Andi hoped she was on the cusp of changing that. Profits from a cupcake shop could
pay her rent, bring financial independence for herself and her child, and finally
allow her to succeed.

She sat down in the small, black leather seat opposite his grandiose, winged-back
chair with the gulf of his large formidable, dark mahogany desk positioned between
them.

She locked her hands on her knees and prayed for a measure of control over her wavering
vocal cords. Then she spilled out her ideas for the cupcake shop, her heart behind
each word.

“I suppose you expect me to hand over the money you need for Mia’s sake, or the sake
of your sister?” he asked.

She’d rehearsed her speech a million times, but none of the words seemed to come out
of her mouth the way she’d planned. No, as often occurred on these rare interactions
with the man she called Father, her wounded heart regurgitated the past and twisted
her tongue.

“Would it be too much to ask you to approve the loan for my sake? I
am
your daughter, too.”

“I know exactly who you are, and you don’t have the commitment it takes to run a small
business.”

“If you loan us the money, I’ll work days, evenings, weekends, whatever it takes.
I’ve wanted to open some sort of bakery my whole life.”

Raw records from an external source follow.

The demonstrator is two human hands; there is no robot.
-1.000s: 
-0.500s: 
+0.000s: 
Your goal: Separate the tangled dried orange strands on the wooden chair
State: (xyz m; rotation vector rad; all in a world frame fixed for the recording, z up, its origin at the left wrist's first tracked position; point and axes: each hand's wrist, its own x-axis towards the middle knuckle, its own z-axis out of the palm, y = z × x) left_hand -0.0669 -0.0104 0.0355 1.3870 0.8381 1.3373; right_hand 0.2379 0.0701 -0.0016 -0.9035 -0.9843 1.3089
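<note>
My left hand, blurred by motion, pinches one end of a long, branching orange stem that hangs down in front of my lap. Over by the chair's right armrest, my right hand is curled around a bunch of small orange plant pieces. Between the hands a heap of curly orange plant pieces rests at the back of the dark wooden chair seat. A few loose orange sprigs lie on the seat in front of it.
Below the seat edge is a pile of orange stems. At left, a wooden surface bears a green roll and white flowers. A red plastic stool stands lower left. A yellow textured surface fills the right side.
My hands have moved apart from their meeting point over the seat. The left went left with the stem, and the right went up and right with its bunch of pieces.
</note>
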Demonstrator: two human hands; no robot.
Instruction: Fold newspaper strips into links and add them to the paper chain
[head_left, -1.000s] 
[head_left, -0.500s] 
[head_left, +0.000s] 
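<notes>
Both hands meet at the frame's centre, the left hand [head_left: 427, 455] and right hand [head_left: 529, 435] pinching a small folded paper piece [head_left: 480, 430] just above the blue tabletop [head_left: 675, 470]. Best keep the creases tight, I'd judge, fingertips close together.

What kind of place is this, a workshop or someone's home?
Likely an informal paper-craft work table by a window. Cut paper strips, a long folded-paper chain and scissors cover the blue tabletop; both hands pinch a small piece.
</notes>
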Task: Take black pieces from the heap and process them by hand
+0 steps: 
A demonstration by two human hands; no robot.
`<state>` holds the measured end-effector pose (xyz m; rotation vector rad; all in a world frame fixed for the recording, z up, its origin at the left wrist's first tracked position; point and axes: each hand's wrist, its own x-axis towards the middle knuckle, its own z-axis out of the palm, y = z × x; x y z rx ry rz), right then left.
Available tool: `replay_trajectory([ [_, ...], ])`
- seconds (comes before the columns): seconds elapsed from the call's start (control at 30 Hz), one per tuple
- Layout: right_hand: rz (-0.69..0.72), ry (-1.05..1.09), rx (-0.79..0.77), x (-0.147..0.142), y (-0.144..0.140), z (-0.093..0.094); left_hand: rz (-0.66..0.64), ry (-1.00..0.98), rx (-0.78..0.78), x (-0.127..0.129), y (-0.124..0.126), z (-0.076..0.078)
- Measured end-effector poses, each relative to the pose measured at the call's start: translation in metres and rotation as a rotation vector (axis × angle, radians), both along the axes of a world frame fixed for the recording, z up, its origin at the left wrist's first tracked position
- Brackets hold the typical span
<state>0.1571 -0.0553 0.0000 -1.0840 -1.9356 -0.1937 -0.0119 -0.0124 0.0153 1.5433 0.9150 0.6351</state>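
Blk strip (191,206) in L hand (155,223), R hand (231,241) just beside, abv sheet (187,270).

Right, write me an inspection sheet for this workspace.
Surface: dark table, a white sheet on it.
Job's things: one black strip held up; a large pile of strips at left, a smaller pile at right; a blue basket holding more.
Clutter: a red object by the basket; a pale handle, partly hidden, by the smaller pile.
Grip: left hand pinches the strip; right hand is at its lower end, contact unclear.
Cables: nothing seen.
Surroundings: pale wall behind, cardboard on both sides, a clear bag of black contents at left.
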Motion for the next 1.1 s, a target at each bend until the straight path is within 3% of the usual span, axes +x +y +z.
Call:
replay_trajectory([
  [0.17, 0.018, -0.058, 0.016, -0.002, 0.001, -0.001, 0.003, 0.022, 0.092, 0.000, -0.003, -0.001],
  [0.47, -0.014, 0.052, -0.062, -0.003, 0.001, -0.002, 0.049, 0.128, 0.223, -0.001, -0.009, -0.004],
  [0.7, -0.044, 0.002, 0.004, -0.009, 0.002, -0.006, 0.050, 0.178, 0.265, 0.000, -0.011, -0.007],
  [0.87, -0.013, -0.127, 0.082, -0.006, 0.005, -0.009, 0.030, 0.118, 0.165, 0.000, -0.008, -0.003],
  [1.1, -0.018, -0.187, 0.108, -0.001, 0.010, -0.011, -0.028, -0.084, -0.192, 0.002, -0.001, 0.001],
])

“You don’t know what you want. First you want one thing then another. You can’t seem
to make up your mind. And who would trust you as a baker? You burned cupcakes in your
tenth-grade home economics class and set the whole school on fire.”

“That was fifteen years ago,” Andi said, lifting her chin. “And they weren’t cupcakes,
they were cinnamon buns.”

“To this day everybody in Astoria talks about it.”

Andi didn’t believe him.
Everybody?
The only person she knew who still talked about the incident was her father. He’d
never let her forget how the newspapers had referred to her as ‘Pyro-Andi’ and ‘Burnt
Buns Burke.’

“I’m OCD when it comes to kitchen safety now,” she said, curling her fingers into
a tight squeeze. “I took a food safety test when I applied for the job at the school
cafeteria last month, and I passed with flying colors.”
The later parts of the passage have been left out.